Mr. Booker has reasons for judging literary works as he does, and the reason isn’t because he’s a contrarian.  He is a contrarian, as a matter of fact.  Among other things, he passionately maintains that global warming is a sham; evolution is false; and neither asbestos nor tobacco causes cancer.  –And don’t even get him started on the British Family Court System, or Social Services.  But in the case of literature, Mr. Booker feels that the worth of a work depends entirely on how well it serves the specific purpose of providing Jungian-style therapy for the reader.  A work’s plot, Booker feels, should parallel the human journey from total dependence in infancy; through adolescent efforts to break away from family (life’s greatest trauma); to establishment in the world as a mature individual.  Life itself has a plot, the Meta-plot, and through repeated exposure to literature that mirrors this meta-plot, we come to terms with life.

First in the meta-plot story is the anticipation stage, in which the hero is called to an adventure (as the child wishes to be an adult).  Then comes the dream stage.  The hero has some success, and imagines that he is invincible (“I got an A on my math quiz!”).  This is followed by the frustration stage, when life slaps the hero around a little (we all remember that stage, right?), and he discovers that he’s not invincible after all.

Then things get really bad.  It’s the nightmare stage.  The plot’s peak.  Hope is lost, everyone hates you; everything sucks.  Then—and not a moment too soon for most of us—comes the resolution, where the hero overcomes the odds.  Life’s not so bad after all, and we learned plenty along the way.

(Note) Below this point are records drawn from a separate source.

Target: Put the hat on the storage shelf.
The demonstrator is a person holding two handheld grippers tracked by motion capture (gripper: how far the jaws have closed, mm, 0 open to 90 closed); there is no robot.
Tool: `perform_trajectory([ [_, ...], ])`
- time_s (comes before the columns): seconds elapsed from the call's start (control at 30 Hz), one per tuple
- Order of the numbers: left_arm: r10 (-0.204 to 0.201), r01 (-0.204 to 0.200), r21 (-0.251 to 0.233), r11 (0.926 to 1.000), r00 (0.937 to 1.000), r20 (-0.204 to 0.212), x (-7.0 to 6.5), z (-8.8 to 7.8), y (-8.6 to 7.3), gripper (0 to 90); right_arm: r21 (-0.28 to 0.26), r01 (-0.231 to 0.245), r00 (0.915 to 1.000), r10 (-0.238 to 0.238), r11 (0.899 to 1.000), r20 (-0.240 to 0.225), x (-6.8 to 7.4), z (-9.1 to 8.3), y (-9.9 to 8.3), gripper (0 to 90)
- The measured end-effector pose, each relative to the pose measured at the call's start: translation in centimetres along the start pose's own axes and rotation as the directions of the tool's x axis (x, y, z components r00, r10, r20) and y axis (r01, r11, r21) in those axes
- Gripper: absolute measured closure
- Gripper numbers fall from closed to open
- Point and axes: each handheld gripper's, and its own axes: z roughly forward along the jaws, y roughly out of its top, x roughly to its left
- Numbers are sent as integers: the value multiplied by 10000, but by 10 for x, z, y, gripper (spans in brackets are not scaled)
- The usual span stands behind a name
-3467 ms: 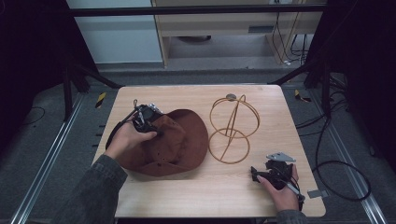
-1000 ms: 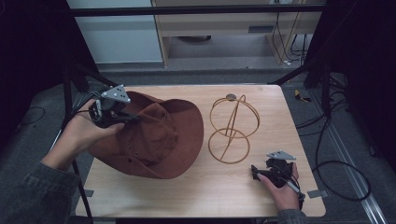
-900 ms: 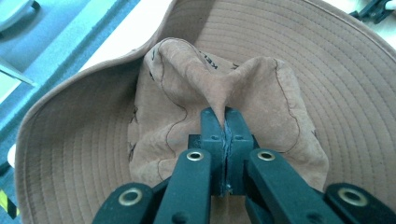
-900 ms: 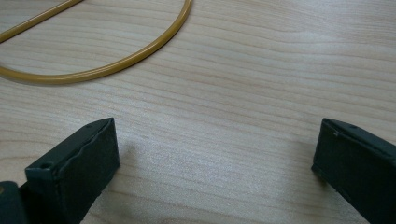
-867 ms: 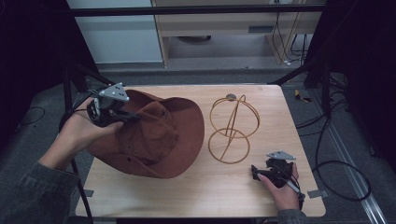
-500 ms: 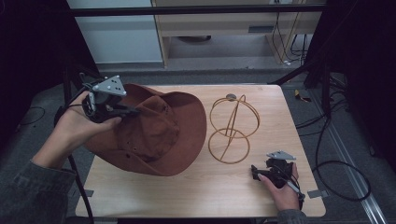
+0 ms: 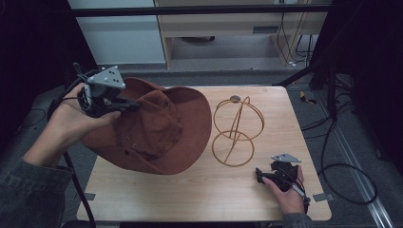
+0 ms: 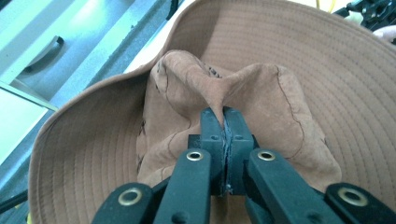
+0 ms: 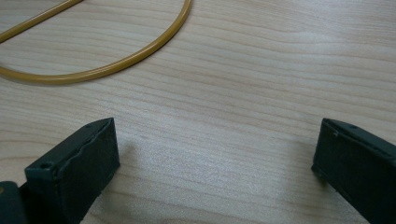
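High view: your left gripper (image 7: 130,102) is clamped on a fold in the crown of the brown suede wide-brimmed hat (image 7: 161,128), holding it tilted above the left part of the light wooden table (image 7: 209,199), its brim jutting past the table's left edge. In the left gripper view, the two black jaws pinch that suede fold tight between them. Your right gripper (image 7: 260,176) rests near the table's front right corner, jaws apart and empty, just beside the golden wire hat stand (image 7: 237,130).
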Motion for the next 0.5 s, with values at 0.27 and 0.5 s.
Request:
perform_trajectory([
  [0.27, 243, -243, -3, 9997, 9997, -91, 0, -5, 17, 885, -11, 30, 10000, -30, 10000, 1, 0, 0, 0, 5],
  [0.5, 356, -358, -60, 9993, 9989, -292, -3, -11, 24, 885, -11, 91, 10000, -91, 10000, -1, -1, 0, 0, 4],
])
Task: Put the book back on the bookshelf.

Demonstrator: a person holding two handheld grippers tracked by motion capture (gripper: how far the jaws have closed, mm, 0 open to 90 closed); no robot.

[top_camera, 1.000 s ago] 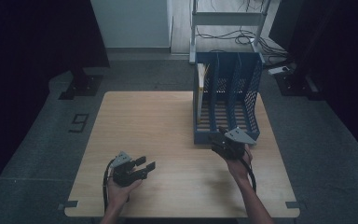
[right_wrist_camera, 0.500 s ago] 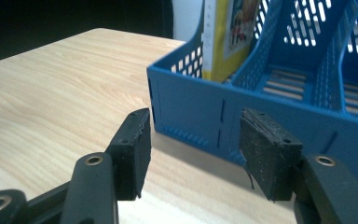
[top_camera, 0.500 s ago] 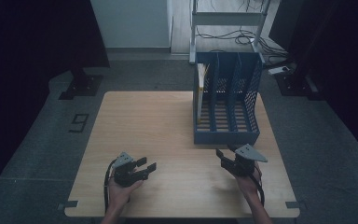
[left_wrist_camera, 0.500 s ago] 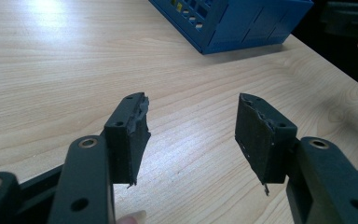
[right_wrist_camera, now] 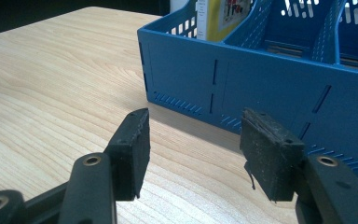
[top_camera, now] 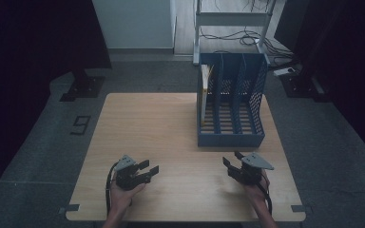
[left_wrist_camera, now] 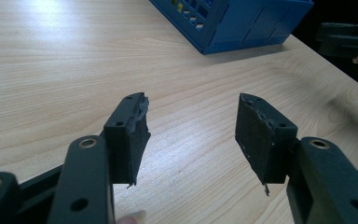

That’s the meta-plot, the one, single, really good, wholly acceptable, therapeutic One Plot to Rule Them All (The Lord of the Rings is, predictably, on Booker’s approved list).  The Seven Basic Plots of Booker’s title are encompassed by the meta-plot—subsets of the meta-plot, so to speak—and have names like Overcoming the Monster (Beowulf; Shrek); The Quest (The Pilgrim’s Progress; Harold & Kumar Go to White Castle); and Rebirth (Peer Gynt; Machine Gun Preacher).

As a matter of fact, I like Kafka, and Virginia Woolf, and D.H. Lawrence—all Booker bads.  I like them a lot and I think they’re not only good, but great.   I personally don’t believe that people need all the books they read to conform to the meta-plot to provide them with continual therapy.

But on the other hand, there’s no arguing with the fact that the meta-plot is the plot that sellsThe Hunger Games outsold Women in LovePeter Rabbit outsold The MetamorphosisHarry Potter outsold everything.

So for my next book, I’m sticking with THE META-PLOT.  Art aside, I could use the bucks.